Food Safety Experts Reveal 5 Risky Foods to Avoid Dining Out

URGENT UPDATE: Food safety experts are sounding the alarm on five popular menu items that diners should avoid to prevent foodborne illnesses. As health officials report that roughly one in six Americans gets sick from contaminated food each year, these revelations highlight the hidden dangers lurking in common restaurant offerings.

The experts, including food safety attorney Bill Marler and food scientist Bryan Quoc Le, have identified specific foods they refuse to order based on decades of outbreak data and personal experiences with foodborne illness. Their insights are critical for anyone looking to dine out safely.

1. Bagged Salads and Leafy Greens
Marler emphasizes that salads are at the top of the no-go list for food safety professionals. He warns that leafy greens are often processed in large batches, increasing the risk of widespread contamination. These greens are never cooked, leaving harmful bacteria unchecked.

2. Raw Sprouts
Another item experts advise against is raw sprouts. Grown in warm, humid conditions, sprouts create an ideal environment for bacteria such as Salmonella and E. coli. Multiple outbreaks in recent years have solidified their status as a risky choice.

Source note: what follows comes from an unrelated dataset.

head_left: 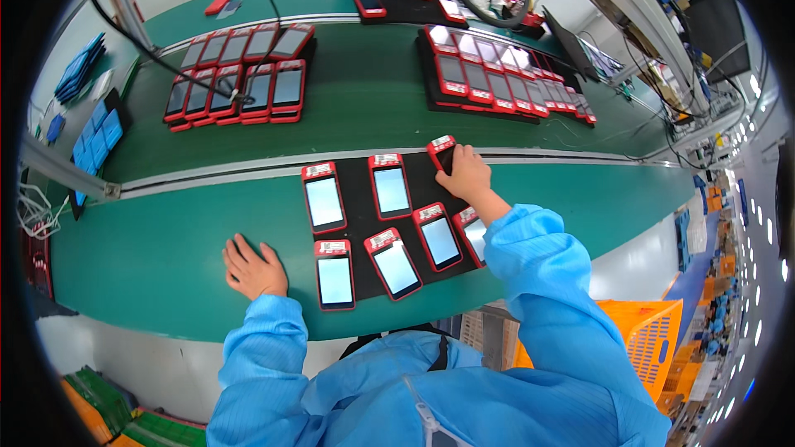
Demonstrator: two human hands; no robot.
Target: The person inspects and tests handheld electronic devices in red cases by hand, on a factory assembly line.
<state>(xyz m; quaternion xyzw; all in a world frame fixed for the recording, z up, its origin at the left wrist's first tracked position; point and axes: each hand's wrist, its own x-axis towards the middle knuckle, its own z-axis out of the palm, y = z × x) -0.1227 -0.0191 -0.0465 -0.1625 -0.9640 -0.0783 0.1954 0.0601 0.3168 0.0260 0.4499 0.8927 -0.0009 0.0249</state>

3. Deli Meats and Ready-to-Eat Foods
While cold cuts may seem innocuous, they are frequently associated with Listeria outbreaks, particularly dangerous for pregnant individuals and those with weakened immune systems. Marler avoids ready-to-eat foods entirely due to the reliance on proper handling and cold storage rather than cooking for safety.

4. Undercooked Ground Beef
Unlike whole cuts of beef, which can be safely cooked to medium doneness, ground beef poses a significant risk as bacteria are mixed throughout during the grinding process. Experts recommend either ordering burgers well done or skipping them altogether.

5. Fruit Cups and Pre-Cut Produce
Pre-cut produce, especially fruit cups, undergoes more handling than whole fruits, increasing the chances of contamination. As these items are sliced and packaged, the risk factors multiply, making them less safe than fresh, whole options.

The Centers for Disease Control and Prevention (CDC) underscores the prevalence of foodborne illness, stressing that many restaurants adhere to safety protocols. However, experts caution that these specific foods leave less room for error, making it crucial for diners to be informed.

As dining out resumes globally, these insights serve as a vital reminder for consumers to make educated choices. With public health at stake, sharing this information can help protect friends and family from potential foodborne illnesses. Stay informed, stay safe!